Rate Limiting Guide
Protect your WebSocket server from abuse and control resource usage with atomic, distributed rate limiting. WS-Kit's adapter-first approach lets you seamlessly switch between single-instance and multi-pod deployments without changing your application code.
Concepts
Token Bucket Algorithm
Rate limiting uses the token bucket algorithm:
- Bucket: Each rate limit key (user, message type, etc.) has a bucket
- Tokens: The bucket contains tokens (initial = capacity)
- Consumption: Each message consumes 1 or more tokens
- Refill: Tokens are added over time at a constant rate (
tokensPerSecond) - Limit: If insufficient tokens, the request is blocked and backoff time is computed
Example: Capacity=10, tokensPerSecond=1
- Initial: 10 tokens available
- After 1 second: 1 new token added (max 10)
- Each request consumes 1 token
- When empty, clients must wait ~1 second per token
Atomicity Guarantees
Rate limiting is atomic per adapter, ensuring no double-spending:
- Memory: Per-key FIFO mutex (single-instance safe)
- Redis: Lua script (multi-pod safe)
- Durable Objects: Single-threaded per shard (Cloudflare safe)
Server-Authoritative Time
Always uses server time (never client time):
- Memory adapter:
Date.now() - Redis adapter:
redis.call('TIME') - Durable Objects: Server clock
This prevents clients from bypassing limits via clock manipulation.
Quick Start
Single-Instance (Development)
import { z, createRouter } from "@ws-kit/zod";
import { serve } from "@ws-kit/bun";
import { rateLimit, keyPerUserPerType } from "@ws-kit/middleware";
import { memoryRateLimiter } from "@ws-kit/adapters/memory";
const router = createRouter();
// Apply rate limiting to all messages
const limiter = rateLimit({
limiter: memoryRateLimiter({
capacity: 200, // Max 200 tokens per bucket
tokensPerSecond: 100, // Add 100 tokens every second
}),
key: keyPerUserPerType, // Per-user per-message-type buckets
});
router.use(limiter);
serve(router, { port: 3000 });Multi-Pod (Production with Redis)
import { createClient } from "redis";
import { rateLimit } from "@ws-kit/middleware";
import { redisRateLimiter } from "@ws-kit/adapters/redis";
const redisClient = createClient({ url: process.env.REDIS_URL });
await redisClient.connect();
const limiter = rateLimit({
limiter: redisRateLimiter(redisClient, {
capacity: 200,
tokensPerSecond: 100,
}),
key: keyPerUserPerType,
});
router.use(limiter);When rate limited, clients receive RESOURCE_EXHAUSTED error with retryAfterMs backoff hint.
Adapters
Memory Adapter
Use when: Single-instance deployment (dev, single Bun server, Node.js)

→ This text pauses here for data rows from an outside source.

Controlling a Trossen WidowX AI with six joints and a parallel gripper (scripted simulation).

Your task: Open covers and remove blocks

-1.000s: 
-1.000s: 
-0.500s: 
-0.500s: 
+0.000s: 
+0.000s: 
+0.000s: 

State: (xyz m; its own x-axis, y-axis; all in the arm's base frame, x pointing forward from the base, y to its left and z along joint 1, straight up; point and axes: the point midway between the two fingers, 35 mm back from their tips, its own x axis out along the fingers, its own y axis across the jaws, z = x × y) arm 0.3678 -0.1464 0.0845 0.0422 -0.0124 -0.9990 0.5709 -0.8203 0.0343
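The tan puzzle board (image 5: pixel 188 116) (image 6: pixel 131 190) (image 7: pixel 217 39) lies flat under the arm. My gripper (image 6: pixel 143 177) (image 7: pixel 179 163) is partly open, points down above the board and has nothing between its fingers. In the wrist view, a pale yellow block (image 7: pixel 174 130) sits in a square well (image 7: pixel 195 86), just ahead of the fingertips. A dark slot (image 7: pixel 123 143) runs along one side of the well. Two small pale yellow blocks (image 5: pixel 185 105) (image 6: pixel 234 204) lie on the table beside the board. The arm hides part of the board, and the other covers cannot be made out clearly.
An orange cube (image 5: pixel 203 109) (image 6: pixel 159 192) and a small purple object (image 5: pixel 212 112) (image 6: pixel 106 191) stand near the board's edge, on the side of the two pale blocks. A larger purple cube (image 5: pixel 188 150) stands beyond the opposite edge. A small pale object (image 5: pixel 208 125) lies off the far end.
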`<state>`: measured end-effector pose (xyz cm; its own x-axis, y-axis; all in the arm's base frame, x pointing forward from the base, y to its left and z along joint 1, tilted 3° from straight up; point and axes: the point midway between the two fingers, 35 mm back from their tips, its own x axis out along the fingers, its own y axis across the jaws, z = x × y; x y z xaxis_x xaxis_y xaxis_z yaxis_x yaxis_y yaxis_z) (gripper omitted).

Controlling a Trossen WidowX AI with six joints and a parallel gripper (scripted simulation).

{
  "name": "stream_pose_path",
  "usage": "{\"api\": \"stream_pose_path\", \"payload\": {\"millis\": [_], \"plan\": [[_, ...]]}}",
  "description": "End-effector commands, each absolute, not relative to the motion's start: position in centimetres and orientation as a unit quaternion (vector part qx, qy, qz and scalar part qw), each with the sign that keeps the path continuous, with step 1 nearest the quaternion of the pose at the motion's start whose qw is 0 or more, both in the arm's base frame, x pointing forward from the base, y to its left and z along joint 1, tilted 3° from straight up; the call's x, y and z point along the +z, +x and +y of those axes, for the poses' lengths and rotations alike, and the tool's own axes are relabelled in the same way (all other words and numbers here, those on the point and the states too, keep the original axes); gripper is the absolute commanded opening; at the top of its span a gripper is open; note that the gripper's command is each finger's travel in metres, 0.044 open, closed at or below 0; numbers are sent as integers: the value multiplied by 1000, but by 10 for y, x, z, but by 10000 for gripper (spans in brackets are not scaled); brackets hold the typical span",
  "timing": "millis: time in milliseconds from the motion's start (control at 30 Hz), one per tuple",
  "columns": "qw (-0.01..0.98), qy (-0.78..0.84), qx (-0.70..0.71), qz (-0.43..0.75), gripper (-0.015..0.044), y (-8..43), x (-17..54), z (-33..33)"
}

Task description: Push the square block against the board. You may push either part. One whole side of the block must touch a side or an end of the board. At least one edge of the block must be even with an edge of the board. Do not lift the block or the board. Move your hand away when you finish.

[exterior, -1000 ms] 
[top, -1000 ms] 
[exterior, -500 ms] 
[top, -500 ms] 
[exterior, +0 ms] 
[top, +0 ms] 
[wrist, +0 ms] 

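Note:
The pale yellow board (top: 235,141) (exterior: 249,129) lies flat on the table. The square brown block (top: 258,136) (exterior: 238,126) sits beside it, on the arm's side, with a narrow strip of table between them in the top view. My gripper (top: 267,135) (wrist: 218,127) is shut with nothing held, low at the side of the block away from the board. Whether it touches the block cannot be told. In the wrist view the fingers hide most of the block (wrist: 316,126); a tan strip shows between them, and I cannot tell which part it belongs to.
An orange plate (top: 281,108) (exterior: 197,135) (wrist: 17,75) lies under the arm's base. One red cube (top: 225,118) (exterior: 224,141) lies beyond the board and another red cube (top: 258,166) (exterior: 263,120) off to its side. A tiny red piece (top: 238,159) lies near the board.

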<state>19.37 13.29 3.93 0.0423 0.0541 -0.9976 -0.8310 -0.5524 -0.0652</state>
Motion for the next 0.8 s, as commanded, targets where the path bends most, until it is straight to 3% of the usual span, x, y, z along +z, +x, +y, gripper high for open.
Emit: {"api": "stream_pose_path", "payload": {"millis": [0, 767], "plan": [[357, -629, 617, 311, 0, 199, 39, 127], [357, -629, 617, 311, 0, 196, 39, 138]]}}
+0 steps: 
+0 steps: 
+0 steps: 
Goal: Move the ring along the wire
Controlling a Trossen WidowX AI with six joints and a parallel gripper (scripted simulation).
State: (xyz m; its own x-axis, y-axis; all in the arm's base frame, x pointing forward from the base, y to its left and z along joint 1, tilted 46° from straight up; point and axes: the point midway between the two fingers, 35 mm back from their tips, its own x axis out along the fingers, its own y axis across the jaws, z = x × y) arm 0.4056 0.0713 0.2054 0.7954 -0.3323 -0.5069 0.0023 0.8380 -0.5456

import { memoryRateLimiter } from "@ws-kit/adapters/memory";
const limiter = memoryRateLimiter({
capacity: 10,
tokensPerSecond: 1,
});Features:
- Zero external dependencies
- Per-key FIFO mutex ensures atomicity
- Optional clock injection for testing
Limitations:
- In-memory only (not shared across processes)
- No automatic cleanup (use for single-instance apps or external sweepers)
Testing with injected clock:
const fakeTime = { current: Date.now() };
const limiter = memoryRateLimiter(
{ capacity: 10, tokensPerSecond: 1 },
{ clock: { now: () => fakeTime.current } },
);
// Advance time for deterministic testing
fakeTime.current += 5000; // Move forward 5 seconds
const result = await limiter.consume("user:1", 1);
// Bucket refilled 5 tokens, request succeedsRedis Adapter
Use when: Multi-pod deployment or shared state across servers
import { createClient } from "redis";
import { redisRateLimiter } from "@ws-kit/adapters/redis";
const client = createClient({ url: process.env.REDIS_URL });
await client.connect();
const limiter = redisRateLimiter(client, {
capacity: 200,
tokensPerSecond: 100,
});Features:
- Distributed: Works across multiple servers/pods
- Lua script ensures atomicity (single Redis operation)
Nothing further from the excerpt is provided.